→ What to work on: Copy exactly the lines of the material below, starting with the first and including the line that holds "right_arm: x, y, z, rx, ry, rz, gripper".

→ Input data:
-*-
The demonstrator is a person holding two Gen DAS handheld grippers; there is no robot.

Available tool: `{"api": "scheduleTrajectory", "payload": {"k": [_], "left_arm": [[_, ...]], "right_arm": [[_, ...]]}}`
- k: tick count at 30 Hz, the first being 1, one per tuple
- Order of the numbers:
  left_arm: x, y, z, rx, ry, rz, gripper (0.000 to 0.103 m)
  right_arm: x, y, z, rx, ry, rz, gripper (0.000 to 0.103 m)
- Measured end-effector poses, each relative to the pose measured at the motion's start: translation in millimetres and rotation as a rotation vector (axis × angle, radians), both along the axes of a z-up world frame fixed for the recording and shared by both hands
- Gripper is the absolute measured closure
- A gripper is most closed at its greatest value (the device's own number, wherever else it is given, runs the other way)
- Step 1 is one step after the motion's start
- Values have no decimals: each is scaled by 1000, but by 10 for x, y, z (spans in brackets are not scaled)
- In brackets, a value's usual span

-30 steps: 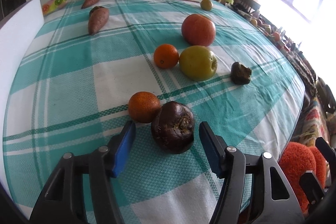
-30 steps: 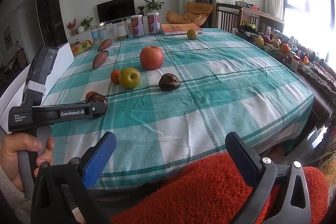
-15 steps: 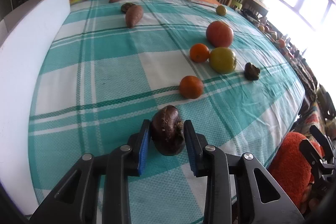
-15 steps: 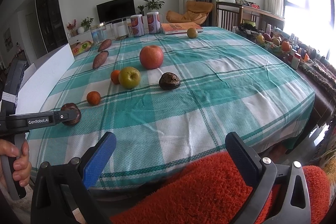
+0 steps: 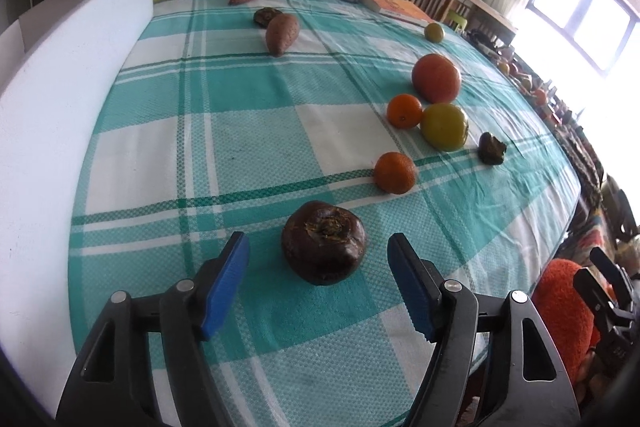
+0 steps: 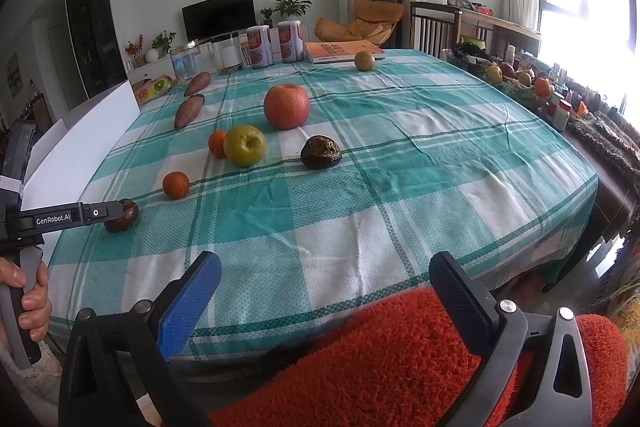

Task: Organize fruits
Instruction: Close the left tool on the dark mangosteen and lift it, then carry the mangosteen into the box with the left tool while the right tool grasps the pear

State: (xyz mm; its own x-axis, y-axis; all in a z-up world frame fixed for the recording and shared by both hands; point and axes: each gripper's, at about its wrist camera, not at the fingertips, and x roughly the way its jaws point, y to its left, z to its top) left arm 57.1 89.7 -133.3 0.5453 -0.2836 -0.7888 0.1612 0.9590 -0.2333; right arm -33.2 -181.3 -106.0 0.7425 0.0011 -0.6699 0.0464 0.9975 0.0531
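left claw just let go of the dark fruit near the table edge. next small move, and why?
Probably back the left claw off and lift it clear. Its jaws have just been opening and stand apart from the dark fruit, which sits on the tablecloth untouched. Then it can head for the nearest orange. The right claw is open and idle.

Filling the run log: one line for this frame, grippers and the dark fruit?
left gripper: fingers just opened, apart | dark fruit: between them, untouched, on tablecloth | right gripper: open, empty, over orange fabric
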Motion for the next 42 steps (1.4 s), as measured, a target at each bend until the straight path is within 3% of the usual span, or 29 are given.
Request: {"api": "scheduleTrajectory", "payload": {"k": [8,21,22,24,26,30,33,36,38,42], "left_arm": [[57,-269,-47,142,-50,-49,29],[46,-172,-95,132,-49,-25,31],[50,-171,-92,130,-51,-24,33],[58,-171,-92,126,-49,-30,49],[69,-180,-97,124,-48,-37,53],[59,-154,-89,105,-50,-25,54],[46,-106,-64,83,-48,-7,54],[16,-29,16,64,-55,14,54],[-15,40,84,54,-62,28,54],[-70,163,220,38,-72,51,54]], "right_arm": [[7,-7,-13,12,5,-2,0],[25,-7,-24,14,19,-1,0],[25,-7,-24,15,19,-1,0],[42,-10,-29,18,28,1,0],[106,-27,-32,47,73,22,0],[484,7,150,155,110,166,0],[1046,198,182,171,205,306,0],[1556,391,112,167,249,361,1],[1857,564,25,164,297,411,6],[2256,758,-204,85,372,421,25]]}}
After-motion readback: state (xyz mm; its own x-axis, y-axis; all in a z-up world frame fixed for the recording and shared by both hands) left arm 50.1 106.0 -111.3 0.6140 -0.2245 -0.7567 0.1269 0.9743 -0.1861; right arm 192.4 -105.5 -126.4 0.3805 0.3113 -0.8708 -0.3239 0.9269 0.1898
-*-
→ Your response:
The demonstrator is a person holding two Gen DAS handheld grippers; there is no robot.

Available tool: `{"api": "scheduleTrajectory", "payload": {"k": [_], "left_arm": [[_, ...]], "right_arm": [[_, ...]]}}`
- k: tick count at 30 Hz, the first being 1, one per tuple
- Order of the numbers:
  left_arm: x, y, z, rx, ry, rz, gripper (0.000 to 0.103 m)
  right_arm: x, y, z, rx, ry, rz, gripper (0.000 to 0.103 m)

There is nothing else to this exercise.